● **DIRECTIONS**
For the entries below, repeat exactly each line starting with the one that contains "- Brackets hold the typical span" and going on through the one that contains "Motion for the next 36", and no others.

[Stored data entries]
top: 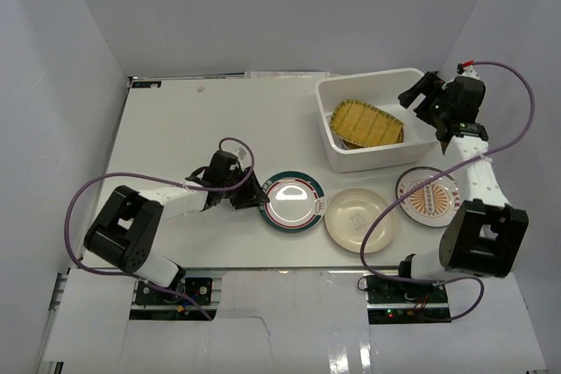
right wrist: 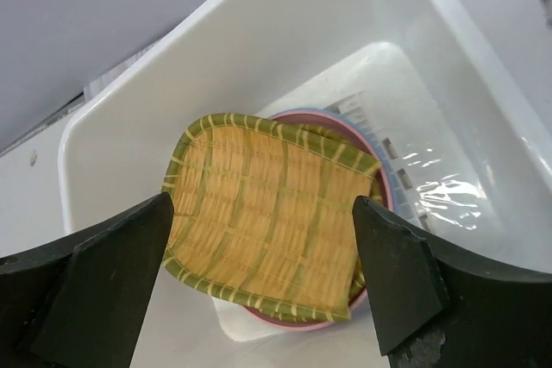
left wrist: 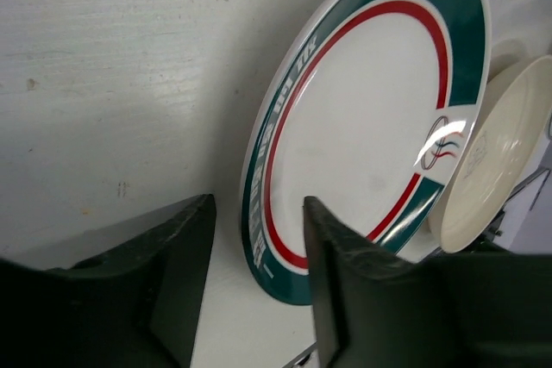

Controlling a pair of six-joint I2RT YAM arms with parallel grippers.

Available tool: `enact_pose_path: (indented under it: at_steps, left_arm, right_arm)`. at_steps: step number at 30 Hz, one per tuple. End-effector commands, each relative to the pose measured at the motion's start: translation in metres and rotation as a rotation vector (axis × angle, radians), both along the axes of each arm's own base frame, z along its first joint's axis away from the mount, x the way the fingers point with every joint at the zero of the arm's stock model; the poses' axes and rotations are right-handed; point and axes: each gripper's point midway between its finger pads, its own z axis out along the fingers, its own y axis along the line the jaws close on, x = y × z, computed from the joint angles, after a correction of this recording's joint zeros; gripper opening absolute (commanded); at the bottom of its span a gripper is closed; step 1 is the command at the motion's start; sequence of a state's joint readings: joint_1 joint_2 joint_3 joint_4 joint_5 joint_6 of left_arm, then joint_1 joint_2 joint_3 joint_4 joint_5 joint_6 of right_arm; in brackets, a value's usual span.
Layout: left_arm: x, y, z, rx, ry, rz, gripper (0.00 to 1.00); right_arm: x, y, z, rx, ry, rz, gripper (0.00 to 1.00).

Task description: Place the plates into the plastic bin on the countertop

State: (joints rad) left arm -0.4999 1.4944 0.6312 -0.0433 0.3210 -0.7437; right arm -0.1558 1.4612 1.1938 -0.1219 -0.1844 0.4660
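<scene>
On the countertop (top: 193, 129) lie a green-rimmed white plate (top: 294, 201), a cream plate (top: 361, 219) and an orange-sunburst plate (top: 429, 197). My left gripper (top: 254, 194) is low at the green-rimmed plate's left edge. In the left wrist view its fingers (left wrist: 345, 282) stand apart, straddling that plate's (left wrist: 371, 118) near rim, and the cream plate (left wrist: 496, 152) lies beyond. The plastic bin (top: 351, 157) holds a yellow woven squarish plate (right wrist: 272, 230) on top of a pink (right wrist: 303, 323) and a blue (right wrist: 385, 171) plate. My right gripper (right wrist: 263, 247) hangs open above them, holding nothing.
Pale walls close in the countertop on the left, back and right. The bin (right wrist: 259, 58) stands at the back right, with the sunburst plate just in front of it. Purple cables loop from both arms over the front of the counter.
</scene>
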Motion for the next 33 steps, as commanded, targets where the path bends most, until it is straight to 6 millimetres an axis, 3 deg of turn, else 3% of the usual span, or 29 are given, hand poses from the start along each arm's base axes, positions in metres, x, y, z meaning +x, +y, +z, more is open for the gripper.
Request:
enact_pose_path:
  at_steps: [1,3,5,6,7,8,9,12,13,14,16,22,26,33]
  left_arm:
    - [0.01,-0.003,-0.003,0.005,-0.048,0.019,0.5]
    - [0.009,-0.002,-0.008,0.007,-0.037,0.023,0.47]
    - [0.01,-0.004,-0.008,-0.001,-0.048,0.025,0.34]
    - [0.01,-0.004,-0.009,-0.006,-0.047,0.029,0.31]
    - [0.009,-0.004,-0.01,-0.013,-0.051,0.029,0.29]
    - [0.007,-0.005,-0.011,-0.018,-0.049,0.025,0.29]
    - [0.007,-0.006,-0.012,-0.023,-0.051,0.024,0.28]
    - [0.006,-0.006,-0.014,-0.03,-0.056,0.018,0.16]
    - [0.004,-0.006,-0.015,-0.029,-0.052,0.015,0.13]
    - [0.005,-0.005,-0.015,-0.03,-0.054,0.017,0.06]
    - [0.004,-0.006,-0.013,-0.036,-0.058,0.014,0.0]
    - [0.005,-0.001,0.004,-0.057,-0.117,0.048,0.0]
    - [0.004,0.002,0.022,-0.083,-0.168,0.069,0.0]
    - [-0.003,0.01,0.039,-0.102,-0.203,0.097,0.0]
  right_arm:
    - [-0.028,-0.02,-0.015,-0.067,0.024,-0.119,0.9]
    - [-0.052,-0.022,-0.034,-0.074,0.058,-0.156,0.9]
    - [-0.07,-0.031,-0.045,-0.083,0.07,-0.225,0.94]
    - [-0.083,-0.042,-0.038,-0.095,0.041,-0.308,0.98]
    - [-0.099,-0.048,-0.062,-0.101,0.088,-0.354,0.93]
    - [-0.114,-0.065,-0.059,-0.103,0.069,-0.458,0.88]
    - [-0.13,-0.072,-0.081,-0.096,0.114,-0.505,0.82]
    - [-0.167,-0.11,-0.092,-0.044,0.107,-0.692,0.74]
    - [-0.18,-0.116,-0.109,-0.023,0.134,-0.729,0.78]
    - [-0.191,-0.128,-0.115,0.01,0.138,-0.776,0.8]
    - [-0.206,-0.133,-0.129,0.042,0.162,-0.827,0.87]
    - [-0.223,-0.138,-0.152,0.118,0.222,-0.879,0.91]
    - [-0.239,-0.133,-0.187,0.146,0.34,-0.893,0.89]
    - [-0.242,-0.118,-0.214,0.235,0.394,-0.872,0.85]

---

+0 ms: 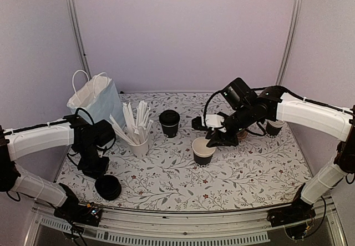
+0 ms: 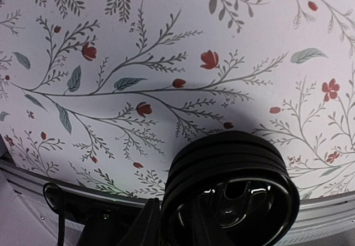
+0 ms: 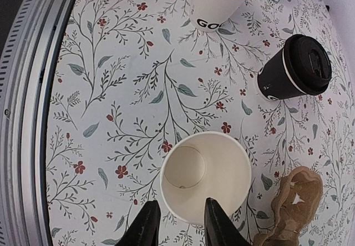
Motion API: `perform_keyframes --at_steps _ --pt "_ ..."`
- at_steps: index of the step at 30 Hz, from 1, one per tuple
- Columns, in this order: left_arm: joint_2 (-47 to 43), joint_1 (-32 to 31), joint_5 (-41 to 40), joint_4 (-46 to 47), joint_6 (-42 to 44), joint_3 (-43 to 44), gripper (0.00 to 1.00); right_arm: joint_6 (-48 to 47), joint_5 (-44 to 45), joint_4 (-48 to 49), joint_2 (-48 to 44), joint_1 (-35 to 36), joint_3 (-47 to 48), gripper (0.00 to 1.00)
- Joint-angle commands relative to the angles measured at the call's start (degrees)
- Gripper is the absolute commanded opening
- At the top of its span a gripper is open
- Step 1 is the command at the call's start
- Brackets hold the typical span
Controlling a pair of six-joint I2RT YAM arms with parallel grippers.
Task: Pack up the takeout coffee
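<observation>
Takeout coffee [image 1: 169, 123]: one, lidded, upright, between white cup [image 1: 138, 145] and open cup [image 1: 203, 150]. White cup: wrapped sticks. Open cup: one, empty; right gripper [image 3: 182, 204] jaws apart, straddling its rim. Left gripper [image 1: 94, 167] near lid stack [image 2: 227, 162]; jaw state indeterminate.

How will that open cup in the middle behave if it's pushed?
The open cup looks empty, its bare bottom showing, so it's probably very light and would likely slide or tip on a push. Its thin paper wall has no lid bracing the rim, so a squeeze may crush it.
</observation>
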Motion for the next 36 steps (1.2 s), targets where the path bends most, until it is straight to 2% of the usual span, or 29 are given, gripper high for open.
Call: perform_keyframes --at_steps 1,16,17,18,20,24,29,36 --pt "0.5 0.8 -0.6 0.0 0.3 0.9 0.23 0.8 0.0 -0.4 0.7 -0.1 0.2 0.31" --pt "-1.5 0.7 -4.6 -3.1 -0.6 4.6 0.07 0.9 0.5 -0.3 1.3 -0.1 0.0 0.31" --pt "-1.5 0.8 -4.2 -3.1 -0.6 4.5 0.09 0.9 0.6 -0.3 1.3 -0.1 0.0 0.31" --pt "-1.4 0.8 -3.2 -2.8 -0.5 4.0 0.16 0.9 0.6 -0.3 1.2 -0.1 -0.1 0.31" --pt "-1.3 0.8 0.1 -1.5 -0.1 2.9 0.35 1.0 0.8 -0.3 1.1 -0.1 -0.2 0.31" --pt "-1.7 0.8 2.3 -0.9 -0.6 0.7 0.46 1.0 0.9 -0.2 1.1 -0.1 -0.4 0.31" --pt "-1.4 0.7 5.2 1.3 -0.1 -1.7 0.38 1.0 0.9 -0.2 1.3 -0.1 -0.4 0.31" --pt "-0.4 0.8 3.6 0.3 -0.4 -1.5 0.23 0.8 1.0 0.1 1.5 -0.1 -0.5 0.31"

● **YOUR SOLUTION**
- Brackets hold the typical span
Controlling a pair of six-joint I2RT YAM arms with parallel grippers.
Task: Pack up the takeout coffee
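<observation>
Takeout coffee [image 1: 169, 123]: one, lidded, upright, between white cup [image 1: 138, 145] and open cup [image 1: 203, 150]. White cup: wrapped sticks. Open cup: one, empty; right gripper [image 3: 182, 204] jaws apart, straddling its rim. Left gripper [image 1: 94, 167] near lid stack [image 2: 227, 162]; jaw state indeterminate.

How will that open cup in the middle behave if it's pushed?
The open cup looks empty, its bare bottom showing, so it's probably very light and would likely slide or tip on a push. Its thin paper wall has no lid bracing the rim, so a squeeze may crush it.
</observation>
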Motion for the next 36 steps (1.2 s), targets where the path bends most, until it is straight to 2% of the usual span, or 29 are given, gripper high for open.

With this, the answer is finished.